XIII век


Наш второй период охватывает XIII в. Если речь идет о теологии и философии, имеются основания назвать его классическим периодом схоластики. Теологическая и философская мысль была не только революционизирована, но и объединена в новую систему, которая содержала в себе все то, что подразумевает термин «классическая». В основном эту революцию совершили работы Гроссетеста, Александра из Гэльса, св. Бонавентуры и Дунса Скота (францисканская школа), с одной стороны, и Альберта Великого и его ученика св. Фомы (доминиканская школа) — с другой. Объединение, т. е. создание классической системы, было выдающимся достижением св. Фомы. Но в других сферах была только революция и не было объединения. Действительно, в этом веке родилась схоластическая наука, отличная от теологии и философии; были созданы труды, которые дали импульс и заложили основы для дальнейших исследований, но, помимо отправных точек, ничего не было достигнуто. Это относится как к общественным, так и к физическим наукам. Необходимо, в частности, отметить, что, как показывает пример Гроссетеста, интерес к физическим и математическим исследованиям был широко распространен даже среди людей, которые сами такими исследованиями не занимались. Роджер Бэкон представлял собой вершину, но не одинокую вершину; и множество людей, как принадлежавших, так и не принадлежавших к францисканскому ордену, были готовы продолжить путь, по которому он двигался. Причина, по которой это не столь очевидно, как должно быть, заключается в том, что схоластические физики и математики последующих четырех веков, как правило, становились специалистами в своих конкретных областях и их схоластическое происхождение легко упускалось из виду. Например, мы считаем Франческо Кавальери (159647) просто великим математиком. Нам не приходит в голову связывать появление интегрального исчисления со схоластикой в целом или с орденом иезуитов в частности, хотя на самом деле Кавальери принадлежал и тому и другому.  
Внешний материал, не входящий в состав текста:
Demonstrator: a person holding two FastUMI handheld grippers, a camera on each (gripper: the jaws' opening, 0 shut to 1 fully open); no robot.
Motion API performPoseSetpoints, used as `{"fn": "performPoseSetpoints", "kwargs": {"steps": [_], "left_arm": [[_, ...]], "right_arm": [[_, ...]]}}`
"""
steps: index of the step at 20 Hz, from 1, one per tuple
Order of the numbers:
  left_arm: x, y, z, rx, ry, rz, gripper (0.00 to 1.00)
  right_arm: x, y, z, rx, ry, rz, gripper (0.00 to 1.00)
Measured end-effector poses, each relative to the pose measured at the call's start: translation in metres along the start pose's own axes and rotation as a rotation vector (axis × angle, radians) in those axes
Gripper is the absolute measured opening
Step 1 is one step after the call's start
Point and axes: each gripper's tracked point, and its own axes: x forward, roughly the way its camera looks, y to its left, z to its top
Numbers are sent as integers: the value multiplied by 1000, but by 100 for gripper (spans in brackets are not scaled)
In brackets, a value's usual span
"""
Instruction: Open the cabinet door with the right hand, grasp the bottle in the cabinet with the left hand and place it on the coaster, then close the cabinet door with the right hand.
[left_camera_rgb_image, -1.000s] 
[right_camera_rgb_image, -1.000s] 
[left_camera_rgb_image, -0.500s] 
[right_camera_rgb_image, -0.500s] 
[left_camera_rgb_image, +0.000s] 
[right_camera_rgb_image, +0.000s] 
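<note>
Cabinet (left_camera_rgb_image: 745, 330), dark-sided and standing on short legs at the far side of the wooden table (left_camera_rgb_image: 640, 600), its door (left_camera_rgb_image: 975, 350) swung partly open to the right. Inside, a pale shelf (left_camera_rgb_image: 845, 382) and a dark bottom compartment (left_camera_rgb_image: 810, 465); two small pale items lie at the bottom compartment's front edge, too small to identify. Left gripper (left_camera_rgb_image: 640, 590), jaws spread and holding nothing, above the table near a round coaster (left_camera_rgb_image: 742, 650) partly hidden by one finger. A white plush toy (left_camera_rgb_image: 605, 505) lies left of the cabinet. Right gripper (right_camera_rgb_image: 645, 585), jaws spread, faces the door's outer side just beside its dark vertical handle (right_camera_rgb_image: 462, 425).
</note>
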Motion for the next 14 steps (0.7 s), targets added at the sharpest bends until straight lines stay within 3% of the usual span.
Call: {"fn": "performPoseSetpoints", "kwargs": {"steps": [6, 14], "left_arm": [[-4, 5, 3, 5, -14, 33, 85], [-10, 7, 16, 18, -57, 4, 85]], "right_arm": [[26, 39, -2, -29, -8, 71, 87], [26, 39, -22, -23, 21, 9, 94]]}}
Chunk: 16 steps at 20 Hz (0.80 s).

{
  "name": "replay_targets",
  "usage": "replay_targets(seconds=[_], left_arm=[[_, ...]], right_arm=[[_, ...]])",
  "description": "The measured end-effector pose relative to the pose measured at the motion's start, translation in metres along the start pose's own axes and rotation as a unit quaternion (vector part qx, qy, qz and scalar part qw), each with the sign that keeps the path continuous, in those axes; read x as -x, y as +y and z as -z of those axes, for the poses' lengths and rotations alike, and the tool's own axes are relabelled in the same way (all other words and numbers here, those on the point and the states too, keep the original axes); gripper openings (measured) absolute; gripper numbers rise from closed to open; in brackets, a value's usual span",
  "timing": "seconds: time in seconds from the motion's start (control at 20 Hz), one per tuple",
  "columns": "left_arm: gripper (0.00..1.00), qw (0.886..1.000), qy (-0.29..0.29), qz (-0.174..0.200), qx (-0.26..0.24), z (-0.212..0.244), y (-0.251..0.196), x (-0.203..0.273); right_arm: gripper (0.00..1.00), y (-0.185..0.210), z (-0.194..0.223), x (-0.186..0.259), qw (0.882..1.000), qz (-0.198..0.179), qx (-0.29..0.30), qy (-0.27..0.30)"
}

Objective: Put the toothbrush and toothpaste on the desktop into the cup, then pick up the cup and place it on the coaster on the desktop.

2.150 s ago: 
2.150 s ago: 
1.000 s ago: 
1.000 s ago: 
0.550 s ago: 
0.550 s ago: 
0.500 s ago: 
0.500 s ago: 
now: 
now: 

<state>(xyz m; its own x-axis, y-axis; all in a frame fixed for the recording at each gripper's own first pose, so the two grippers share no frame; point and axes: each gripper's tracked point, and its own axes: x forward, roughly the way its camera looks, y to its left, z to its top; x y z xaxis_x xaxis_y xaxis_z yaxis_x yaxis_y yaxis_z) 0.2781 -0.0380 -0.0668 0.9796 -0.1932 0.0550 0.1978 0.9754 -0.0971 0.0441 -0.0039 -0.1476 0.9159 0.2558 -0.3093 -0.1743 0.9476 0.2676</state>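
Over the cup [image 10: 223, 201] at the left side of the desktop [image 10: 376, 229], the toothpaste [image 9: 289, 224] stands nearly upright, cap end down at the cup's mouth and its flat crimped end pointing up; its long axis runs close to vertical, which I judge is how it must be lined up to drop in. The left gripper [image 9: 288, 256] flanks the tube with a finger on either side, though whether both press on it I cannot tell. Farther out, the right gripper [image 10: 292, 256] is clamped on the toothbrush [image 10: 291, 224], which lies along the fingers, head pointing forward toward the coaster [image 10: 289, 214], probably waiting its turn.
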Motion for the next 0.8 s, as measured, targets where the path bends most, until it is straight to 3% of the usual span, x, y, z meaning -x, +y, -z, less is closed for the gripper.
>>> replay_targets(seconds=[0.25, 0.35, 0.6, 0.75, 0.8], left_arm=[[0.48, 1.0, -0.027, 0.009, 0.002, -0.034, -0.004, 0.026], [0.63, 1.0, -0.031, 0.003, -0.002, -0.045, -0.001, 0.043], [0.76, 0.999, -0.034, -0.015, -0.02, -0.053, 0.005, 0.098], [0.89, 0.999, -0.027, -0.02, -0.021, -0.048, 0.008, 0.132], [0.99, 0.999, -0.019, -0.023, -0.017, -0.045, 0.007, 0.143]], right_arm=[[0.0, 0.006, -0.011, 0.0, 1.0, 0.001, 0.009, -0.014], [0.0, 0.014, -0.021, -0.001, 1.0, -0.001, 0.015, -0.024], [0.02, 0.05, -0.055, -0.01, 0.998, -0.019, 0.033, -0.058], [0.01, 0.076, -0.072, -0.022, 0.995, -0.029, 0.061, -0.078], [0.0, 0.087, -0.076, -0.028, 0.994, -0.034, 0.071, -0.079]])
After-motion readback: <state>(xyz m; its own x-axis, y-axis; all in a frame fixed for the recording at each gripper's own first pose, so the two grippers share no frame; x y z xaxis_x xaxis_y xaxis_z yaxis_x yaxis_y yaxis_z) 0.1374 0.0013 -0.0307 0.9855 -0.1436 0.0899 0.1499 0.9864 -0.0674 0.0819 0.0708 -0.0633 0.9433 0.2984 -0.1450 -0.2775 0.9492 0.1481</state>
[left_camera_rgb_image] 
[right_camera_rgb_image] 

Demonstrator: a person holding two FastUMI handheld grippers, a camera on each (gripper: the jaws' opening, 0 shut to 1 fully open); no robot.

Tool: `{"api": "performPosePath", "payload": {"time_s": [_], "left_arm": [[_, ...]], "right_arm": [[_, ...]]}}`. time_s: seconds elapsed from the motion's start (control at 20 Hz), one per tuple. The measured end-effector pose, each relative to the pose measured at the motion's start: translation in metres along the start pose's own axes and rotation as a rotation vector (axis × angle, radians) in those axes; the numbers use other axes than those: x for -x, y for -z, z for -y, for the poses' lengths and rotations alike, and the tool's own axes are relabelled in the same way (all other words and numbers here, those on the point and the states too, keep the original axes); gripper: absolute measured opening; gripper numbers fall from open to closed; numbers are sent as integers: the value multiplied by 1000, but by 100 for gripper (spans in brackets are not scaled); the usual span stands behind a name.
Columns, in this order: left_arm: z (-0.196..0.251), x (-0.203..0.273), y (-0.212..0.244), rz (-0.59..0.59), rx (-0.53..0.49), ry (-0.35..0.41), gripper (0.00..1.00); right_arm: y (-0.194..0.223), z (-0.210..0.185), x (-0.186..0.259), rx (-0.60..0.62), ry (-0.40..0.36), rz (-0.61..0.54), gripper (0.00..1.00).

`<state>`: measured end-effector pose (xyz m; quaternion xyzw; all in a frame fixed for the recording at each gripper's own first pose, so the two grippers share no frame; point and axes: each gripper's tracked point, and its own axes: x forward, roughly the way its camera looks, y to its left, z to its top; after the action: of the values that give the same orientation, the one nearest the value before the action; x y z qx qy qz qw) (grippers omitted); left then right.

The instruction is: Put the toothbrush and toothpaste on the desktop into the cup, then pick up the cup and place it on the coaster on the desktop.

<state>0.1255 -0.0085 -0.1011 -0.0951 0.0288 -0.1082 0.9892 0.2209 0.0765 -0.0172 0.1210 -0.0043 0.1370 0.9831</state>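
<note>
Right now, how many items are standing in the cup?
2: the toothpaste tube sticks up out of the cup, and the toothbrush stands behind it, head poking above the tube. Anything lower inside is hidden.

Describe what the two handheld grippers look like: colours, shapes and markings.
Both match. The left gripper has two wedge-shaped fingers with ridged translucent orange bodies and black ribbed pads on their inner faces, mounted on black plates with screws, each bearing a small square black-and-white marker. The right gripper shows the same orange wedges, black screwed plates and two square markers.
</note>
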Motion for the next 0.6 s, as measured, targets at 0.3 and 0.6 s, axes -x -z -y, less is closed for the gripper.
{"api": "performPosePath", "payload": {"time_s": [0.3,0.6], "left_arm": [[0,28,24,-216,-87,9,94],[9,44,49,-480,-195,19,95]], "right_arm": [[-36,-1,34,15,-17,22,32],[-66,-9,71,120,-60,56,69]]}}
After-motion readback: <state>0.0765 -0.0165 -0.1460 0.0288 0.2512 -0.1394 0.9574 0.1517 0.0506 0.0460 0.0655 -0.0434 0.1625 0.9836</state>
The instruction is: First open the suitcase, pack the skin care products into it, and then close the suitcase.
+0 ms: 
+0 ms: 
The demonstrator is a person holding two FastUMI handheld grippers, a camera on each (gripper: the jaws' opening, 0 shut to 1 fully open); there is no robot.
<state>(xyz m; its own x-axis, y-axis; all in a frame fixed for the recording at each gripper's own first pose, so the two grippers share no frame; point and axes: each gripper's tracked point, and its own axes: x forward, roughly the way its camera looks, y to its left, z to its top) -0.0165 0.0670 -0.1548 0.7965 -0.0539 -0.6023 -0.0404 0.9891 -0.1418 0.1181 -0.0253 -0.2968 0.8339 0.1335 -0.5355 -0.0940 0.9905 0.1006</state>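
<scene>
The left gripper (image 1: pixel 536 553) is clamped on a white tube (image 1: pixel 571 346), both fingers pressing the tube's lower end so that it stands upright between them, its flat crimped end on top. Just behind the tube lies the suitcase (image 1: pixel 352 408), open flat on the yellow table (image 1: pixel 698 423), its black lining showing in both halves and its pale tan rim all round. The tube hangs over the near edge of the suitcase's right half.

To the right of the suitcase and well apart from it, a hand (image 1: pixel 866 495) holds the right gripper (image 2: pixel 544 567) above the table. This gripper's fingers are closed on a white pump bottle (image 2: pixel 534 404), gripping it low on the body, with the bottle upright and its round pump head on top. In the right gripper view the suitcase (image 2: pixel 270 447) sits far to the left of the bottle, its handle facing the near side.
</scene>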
                Сама по себе эта теолого-философская революция нас не интересует. Но в истории социологического и экономического анализа один ее аспект является достаточно важным — я говорю о возрождении аристотелианской мысли. В XII в. более полные представления о сочинениях Аристотеля постепенно проникли в интеллектуальный мир западного христианства, частично благодаря посредничеству семитов: арабов и евреев.  Для схоластов это имело двоякие последствия. С одной стороны, посредничество арабов означало и их интерпретацию, которая была неприемлема для схоластов в некоторых вопросах эпистемологии и теологии. С другой — доступ к аристотелианской мысли сильно облегчил выполнение задач, стоявших перед схоластами не только в области метафизики, где им приходилось прокладывать новые пути, но также и в физических и общественных науках, где им приходилось начинать практически с нуля.

                Читатель заметит, что я не приписываю возвращению сочинений Аристотеля роль главной причины событий XIII в. События такого рода никогда не могут быть вызваны исключительно внешними влияниями. Аристотель как могущественный союзник пришел, чтобы помочь и снабдить инструментами. Но осознание задач и желание идти вперед существовали, конечно, независимо от него. Это можно пояснить при помощи следующей аналогии. Нам доводилось упоминать о частичном заимствовании или «принятии» Corpus juris civilis (Свода гражданских законов) во времена позднего средневековья и Ренессанса. Этот феномен нельзя объяснить тем, что были обнаружены несколько старых томов, а также тем, что некритически мыслящие люди наивно верили в силу содержавшегося в этих томах юридического материала. С развитием экономики жизнь приобретала такой характер, что ей требовались юридические формы, особенно система контрактов того типа, который был разработан римскими юристами. Не вызывает сомнения, что в конце концов средневековые юристы сами бы создали аналогичные формы. Римское право оказалось полезным не потому, что принесло нечто чуждое духу и потребностям времени (в таких случаях его принятие было связано с большими трудностями), а именно потому, что оно предоставило в готовом виде то, что без него пришлось бы долго и мучительно разрабатывать. Аналогичным образом «принятие» учения Аристотеля явилось главным образом важнейшим время- и трудосберегающим средством, в особенности в тех областях, которые все еще оставались неисследованными. Именно в этом смысле — а не в смысле пассивного принятия удачного открытия — должны мы рассматривать связь между аристотелизмом и схоластикой.